_YOUR ASSIGNMENT_
The complete listing should be restated exactly.

_INPUT MATERIAL_
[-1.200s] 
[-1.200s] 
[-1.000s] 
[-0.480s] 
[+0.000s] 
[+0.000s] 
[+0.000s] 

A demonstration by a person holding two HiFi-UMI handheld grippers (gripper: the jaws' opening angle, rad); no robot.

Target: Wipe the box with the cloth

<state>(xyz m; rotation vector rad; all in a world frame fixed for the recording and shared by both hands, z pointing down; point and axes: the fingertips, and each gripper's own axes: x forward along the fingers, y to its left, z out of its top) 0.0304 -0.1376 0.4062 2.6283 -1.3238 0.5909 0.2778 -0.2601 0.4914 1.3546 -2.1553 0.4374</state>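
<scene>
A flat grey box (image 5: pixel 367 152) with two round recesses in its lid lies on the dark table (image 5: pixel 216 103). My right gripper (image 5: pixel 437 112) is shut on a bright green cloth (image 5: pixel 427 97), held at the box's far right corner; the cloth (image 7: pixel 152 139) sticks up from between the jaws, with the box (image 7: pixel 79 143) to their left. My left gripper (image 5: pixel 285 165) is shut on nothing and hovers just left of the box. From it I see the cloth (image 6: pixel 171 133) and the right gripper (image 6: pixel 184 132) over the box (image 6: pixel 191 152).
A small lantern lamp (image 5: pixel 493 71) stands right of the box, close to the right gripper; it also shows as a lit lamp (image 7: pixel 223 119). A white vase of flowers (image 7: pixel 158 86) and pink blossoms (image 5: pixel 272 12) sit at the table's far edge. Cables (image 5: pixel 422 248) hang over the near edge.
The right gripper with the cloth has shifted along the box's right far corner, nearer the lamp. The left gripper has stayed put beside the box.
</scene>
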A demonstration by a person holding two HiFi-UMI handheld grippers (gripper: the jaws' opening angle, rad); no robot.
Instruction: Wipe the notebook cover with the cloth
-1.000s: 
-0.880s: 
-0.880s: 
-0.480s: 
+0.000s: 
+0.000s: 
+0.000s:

_WRITTEN SOLUTION_
[-1.200s] 
[-1.200s] 
[-1.000s] 
[-0.480s] 
[+0.000s] 
[+0.000s] 
[+0.000s] 

A demonstration by a person holding two HiFi-UMI handheld grippers (gripper: the jaws' opening angle, rad); no robot.

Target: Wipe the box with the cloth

<state>(xyz m; rotation vector rad; all in a world frame fixed for the recording and shared by both hands, z pointing down; point and axes: the fingertips, and each gripper's own axes: x forward along the fingers, y to its left, z out of its top) 0.0304 -0.1376 0.4062 2.6283 -1.3238 0.5909 0.2778 -0.2601 0.4914 1.3546 -2.1553 0.4374</state>
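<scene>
A flat grey box (image 5: pixel 367 152) with two round recesses in its lid lies on the dark table (image 5: pixel 216 103). My right gripper (image 5: pixel 437 112) is shut on a bright green cloth (image 5: pixel 427 97), held at the box's far right corner; the cloth (image 7: pixel 152 139) sticks up from between the jaws, with the box (image 7: pixel 79 143) to their left. My left gripper (image 5: pixel 285 165) is shut on nothing and hovers just left of the box. From it I see the cloth (image 6: pixel 171 133) and the right gripper (image 6: pixel 184 132) over the box (image 6: pixel 191 152).
A small lantern lamp (image 5: pixel 493 71) stands right of the box, close to the right gripper; it also shows as a lit lamp (image 7: pixel 223 119). A white vase of flowers (image 7: pixel 158 86) and pink blossoms (image 5: pixel 272 12) sit at the table's far edge. Cables (image 5: pixel 422 248) hang over the near edge.
The right gripper with the cloth has shifted along the box's right far corner, nearer the lamp. The left gripper has stayed put beside the box.
</scene>
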A demonstration by a person holding two HiFi-UMI handheld grippers (gripper: the jaws' opening angle, rad); no robot.
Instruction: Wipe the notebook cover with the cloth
-1.000s: 
-0.880s: 
-0.880s: 
-0.480s: 
+0.000s: 
+0.000s: 
+0.000s:

Nothing else is needed for this exercise.